▶ _Goal of the exercise_
With the pictures left out, print exactly the lines below that run from the one containing "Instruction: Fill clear" through the one containing "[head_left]".

▶ _Material supplied_
***

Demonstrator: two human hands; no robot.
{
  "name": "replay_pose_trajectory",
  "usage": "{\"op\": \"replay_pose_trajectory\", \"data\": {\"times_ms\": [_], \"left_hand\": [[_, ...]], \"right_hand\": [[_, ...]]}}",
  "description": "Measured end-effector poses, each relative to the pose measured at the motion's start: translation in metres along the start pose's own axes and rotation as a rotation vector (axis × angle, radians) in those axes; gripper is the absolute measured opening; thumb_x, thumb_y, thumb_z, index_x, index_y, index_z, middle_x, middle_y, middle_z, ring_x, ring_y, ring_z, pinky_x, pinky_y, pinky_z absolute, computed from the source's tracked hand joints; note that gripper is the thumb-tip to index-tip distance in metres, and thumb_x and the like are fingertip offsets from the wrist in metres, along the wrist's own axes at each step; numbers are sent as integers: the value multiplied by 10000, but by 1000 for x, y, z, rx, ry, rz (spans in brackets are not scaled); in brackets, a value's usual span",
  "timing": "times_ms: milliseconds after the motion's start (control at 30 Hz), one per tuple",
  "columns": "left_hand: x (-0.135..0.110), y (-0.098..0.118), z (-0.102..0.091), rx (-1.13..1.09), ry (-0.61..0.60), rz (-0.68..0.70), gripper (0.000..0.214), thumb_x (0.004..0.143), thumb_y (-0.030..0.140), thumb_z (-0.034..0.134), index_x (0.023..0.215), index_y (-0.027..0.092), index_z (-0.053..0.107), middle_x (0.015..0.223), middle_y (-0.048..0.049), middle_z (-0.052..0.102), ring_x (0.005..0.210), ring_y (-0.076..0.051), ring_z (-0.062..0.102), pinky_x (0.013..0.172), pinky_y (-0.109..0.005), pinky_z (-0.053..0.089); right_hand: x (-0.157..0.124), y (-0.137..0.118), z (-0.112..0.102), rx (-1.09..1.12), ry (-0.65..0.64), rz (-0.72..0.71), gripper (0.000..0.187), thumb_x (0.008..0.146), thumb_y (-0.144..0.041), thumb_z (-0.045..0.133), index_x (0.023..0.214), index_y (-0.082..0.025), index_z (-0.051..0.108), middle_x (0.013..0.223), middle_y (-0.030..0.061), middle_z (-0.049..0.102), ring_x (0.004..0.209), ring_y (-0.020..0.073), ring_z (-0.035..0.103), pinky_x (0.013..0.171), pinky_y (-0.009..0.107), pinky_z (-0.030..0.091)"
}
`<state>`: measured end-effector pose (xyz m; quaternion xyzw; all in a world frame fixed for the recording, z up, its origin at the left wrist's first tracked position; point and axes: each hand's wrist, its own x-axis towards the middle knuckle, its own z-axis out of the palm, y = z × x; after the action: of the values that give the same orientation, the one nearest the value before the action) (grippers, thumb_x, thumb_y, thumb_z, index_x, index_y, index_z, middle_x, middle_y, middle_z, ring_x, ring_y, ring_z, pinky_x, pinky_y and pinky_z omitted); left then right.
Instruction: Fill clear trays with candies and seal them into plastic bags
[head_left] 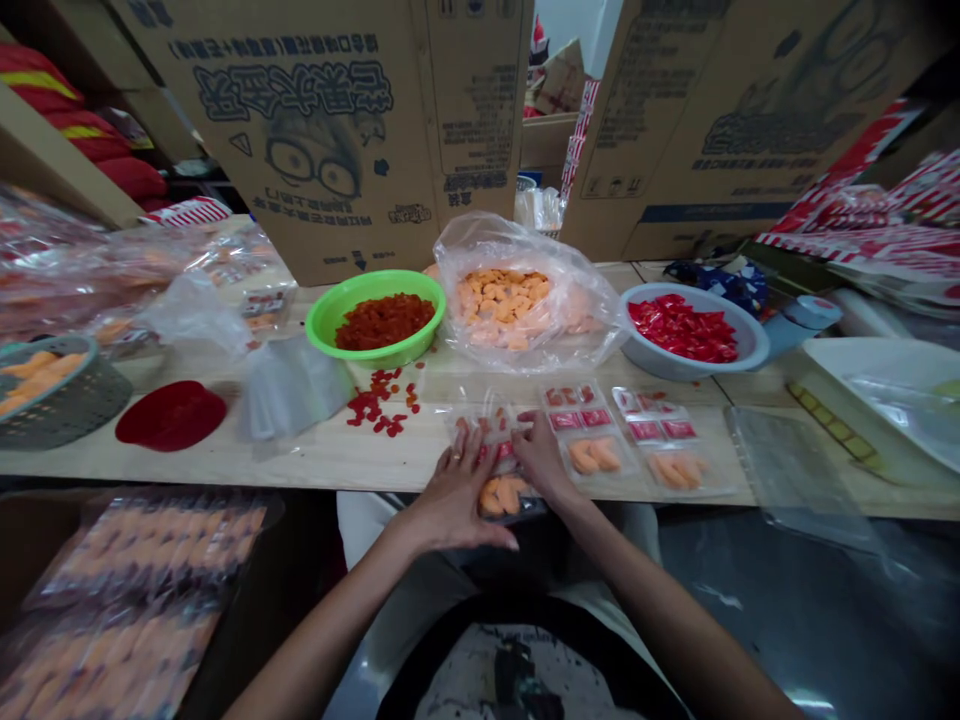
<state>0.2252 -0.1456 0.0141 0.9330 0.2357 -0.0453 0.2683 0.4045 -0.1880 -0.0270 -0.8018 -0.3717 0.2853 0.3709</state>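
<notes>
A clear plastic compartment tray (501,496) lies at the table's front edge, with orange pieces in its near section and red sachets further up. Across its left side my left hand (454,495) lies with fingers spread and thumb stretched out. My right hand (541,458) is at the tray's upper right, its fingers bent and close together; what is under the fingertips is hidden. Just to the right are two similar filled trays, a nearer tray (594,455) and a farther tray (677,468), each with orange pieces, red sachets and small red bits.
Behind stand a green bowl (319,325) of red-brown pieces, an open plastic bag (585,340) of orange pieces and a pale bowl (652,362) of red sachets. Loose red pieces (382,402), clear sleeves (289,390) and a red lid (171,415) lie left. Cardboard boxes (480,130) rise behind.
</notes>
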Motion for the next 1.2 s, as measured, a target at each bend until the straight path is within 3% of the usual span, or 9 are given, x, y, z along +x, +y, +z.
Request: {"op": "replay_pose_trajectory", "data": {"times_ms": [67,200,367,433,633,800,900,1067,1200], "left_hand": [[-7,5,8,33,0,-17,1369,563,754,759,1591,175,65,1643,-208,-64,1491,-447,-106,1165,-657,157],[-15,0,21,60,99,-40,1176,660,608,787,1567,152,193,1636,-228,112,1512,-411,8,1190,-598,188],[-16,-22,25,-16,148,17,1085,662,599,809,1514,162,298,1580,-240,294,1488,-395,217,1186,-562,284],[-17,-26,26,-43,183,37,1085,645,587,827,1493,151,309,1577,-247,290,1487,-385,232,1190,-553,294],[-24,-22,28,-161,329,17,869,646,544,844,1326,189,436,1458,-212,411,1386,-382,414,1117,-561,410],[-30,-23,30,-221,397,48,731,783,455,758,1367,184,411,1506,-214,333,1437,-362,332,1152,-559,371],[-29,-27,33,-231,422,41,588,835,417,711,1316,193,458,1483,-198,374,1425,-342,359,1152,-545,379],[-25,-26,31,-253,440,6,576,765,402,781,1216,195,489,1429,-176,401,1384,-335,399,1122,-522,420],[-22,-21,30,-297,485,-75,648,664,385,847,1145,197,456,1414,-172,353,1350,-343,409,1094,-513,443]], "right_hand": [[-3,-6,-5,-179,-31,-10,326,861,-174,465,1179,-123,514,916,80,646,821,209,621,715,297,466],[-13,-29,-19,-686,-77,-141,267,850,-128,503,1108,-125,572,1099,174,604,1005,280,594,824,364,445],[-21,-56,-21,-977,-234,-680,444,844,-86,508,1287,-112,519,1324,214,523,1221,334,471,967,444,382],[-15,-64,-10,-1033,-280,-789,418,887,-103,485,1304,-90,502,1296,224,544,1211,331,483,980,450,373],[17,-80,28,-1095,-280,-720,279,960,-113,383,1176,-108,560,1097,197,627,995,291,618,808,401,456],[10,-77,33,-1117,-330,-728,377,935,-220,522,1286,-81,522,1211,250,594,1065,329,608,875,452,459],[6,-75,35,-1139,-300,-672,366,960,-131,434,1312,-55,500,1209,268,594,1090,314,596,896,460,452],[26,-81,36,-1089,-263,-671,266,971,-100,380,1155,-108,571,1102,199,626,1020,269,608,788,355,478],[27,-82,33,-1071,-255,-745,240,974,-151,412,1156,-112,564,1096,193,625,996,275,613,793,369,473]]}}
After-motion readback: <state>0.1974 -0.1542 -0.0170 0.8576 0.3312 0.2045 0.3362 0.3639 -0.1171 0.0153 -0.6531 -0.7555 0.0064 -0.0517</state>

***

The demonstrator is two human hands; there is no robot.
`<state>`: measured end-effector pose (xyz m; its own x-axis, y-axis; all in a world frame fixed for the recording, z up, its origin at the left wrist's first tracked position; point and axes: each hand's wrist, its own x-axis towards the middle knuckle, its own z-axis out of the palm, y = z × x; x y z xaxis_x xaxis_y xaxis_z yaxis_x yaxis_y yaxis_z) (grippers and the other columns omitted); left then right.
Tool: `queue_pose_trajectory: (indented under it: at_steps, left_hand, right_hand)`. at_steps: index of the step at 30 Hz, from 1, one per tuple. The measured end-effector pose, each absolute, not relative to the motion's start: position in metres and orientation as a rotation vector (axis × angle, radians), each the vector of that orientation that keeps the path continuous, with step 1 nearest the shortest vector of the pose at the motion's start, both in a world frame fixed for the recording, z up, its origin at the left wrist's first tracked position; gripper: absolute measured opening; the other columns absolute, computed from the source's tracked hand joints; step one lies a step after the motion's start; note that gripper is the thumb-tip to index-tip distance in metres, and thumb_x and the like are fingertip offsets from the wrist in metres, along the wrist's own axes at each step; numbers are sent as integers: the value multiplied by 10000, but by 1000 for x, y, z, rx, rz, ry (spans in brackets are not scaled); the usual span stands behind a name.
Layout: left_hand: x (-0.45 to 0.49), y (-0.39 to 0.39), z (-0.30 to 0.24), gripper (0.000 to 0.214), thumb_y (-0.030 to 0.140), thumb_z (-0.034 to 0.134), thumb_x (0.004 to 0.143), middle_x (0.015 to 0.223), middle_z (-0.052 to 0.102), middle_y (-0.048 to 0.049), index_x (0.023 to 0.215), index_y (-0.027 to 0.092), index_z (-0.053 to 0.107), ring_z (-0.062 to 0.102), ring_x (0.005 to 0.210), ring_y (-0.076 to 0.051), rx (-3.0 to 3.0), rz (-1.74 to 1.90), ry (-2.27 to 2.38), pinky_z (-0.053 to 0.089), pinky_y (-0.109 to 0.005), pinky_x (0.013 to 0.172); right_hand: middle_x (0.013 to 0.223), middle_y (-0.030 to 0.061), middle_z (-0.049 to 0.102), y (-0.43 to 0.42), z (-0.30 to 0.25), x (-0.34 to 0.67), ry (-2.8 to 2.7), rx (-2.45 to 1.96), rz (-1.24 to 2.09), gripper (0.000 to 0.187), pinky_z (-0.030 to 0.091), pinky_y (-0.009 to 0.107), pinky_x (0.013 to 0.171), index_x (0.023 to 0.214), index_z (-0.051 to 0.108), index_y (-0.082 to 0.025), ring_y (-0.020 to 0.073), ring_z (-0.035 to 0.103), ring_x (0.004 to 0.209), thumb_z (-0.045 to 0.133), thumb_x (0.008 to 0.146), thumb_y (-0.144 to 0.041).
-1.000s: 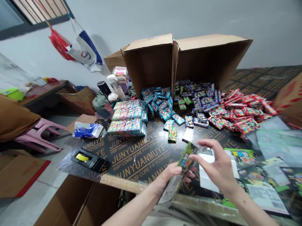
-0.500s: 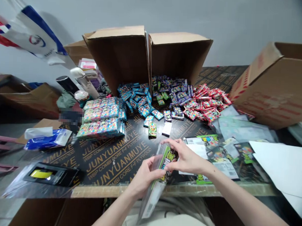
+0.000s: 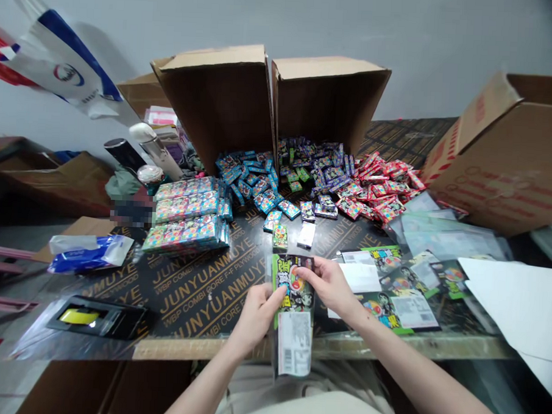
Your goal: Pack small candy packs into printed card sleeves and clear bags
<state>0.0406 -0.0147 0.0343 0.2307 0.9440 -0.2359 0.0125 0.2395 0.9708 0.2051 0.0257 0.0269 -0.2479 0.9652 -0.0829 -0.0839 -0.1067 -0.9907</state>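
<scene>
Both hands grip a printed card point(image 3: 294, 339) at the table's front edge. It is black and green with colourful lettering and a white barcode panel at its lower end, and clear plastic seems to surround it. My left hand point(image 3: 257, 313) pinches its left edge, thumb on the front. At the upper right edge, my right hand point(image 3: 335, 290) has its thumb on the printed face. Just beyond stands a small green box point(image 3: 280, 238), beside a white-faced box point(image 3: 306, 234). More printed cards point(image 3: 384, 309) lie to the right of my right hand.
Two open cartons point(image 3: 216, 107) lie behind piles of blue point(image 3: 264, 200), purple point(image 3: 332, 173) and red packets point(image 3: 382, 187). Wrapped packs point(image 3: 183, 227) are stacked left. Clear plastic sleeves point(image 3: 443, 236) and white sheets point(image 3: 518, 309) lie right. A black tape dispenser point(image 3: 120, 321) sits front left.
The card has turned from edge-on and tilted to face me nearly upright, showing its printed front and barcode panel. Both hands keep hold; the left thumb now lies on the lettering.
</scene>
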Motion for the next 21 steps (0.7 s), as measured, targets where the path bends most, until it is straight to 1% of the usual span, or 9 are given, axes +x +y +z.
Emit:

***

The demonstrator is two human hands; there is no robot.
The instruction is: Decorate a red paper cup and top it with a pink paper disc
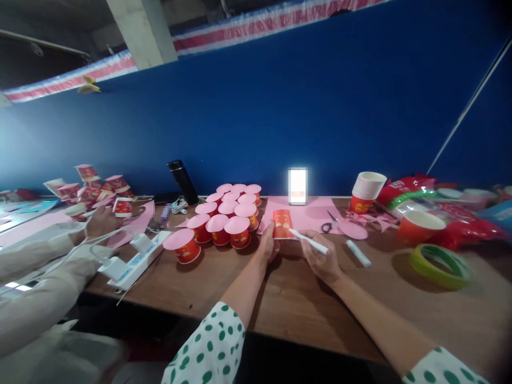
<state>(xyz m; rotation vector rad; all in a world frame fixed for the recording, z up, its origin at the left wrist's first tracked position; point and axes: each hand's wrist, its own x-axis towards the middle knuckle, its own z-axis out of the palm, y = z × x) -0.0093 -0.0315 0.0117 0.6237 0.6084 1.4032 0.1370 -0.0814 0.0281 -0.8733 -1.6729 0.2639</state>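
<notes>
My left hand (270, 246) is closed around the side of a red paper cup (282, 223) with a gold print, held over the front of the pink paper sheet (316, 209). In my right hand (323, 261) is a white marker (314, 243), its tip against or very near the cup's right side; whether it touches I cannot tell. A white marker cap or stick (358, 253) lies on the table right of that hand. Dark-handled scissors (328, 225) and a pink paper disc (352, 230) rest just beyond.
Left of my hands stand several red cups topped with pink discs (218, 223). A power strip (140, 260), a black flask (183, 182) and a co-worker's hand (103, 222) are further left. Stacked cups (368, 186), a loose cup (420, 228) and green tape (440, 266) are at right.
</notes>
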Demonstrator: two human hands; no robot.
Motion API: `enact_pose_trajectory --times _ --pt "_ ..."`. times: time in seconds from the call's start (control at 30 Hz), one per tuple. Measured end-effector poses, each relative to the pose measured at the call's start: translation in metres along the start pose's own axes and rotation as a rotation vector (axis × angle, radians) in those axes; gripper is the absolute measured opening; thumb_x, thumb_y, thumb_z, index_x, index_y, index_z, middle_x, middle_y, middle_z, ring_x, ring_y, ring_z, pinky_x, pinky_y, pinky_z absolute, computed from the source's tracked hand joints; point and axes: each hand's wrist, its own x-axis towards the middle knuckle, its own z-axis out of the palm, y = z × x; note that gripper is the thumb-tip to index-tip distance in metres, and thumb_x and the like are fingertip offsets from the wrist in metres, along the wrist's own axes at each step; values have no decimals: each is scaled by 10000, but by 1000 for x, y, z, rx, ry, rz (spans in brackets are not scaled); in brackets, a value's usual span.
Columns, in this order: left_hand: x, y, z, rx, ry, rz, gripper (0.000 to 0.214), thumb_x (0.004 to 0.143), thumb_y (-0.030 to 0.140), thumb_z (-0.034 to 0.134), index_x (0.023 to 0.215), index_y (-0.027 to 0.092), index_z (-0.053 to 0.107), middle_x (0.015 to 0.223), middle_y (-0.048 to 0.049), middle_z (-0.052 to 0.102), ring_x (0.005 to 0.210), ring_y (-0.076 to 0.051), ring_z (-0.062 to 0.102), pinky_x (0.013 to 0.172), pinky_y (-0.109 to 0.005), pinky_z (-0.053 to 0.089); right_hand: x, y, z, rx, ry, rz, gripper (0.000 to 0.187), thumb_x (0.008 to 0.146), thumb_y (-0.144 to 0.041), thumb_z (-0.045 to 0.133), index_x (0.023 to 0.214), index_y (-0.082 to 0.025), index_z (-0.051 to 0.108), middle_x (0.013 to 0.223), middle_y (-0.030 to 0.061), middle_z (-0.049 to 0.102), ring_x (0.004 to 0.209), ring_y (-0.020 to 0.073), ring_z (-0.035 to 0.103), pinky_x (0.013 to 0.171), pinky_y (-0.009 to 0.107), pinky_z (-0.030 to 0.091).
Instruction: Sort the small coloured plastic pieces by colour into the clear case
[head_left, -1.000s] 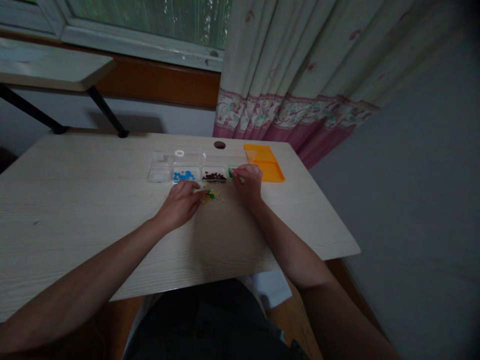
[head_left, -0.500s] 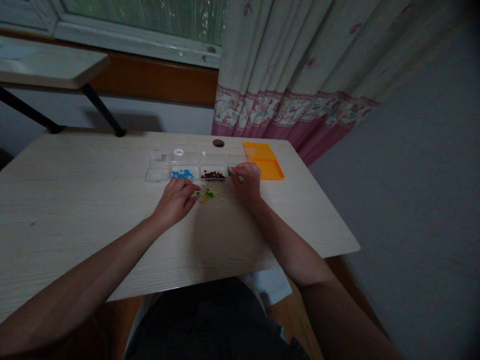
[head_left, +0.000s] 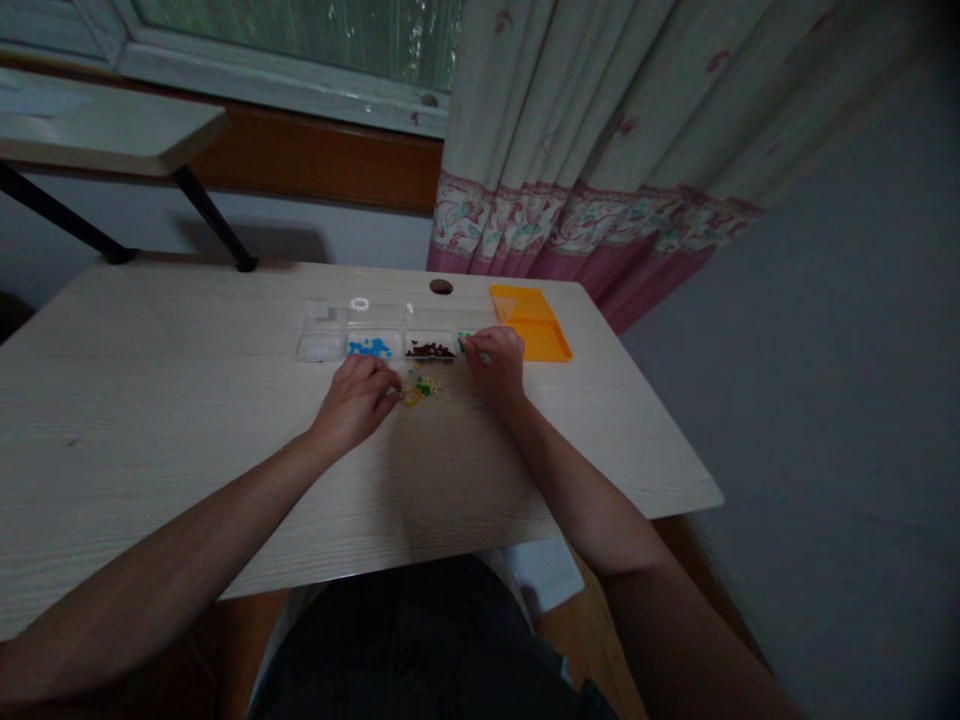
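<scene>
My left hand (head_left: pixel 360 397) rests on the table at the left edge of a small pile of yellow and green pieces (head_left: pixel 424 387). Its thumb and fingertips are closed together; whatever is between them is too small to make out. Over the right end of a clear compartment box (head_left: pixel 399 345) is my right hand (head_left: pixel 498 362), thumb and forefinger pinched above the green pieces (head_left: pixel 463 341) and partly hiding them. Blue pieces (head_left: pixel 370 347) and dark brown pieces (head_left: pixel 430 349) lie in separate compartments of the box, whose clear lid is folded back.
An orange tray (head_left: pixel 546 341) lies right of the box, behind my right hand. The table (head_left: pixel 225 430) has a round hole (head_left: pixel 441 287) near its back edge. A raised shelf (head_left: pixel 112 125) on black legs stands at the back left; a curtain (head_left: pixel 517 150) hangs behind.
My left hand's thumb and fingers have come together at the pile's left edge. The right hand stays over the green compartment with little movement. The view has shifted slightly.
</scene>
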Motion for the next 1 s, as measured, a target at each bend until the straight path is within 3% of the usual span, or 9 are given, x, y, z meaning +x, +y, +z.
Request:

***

▶ _Written solution_
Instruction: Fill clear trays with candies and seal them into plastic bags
[head_left] 

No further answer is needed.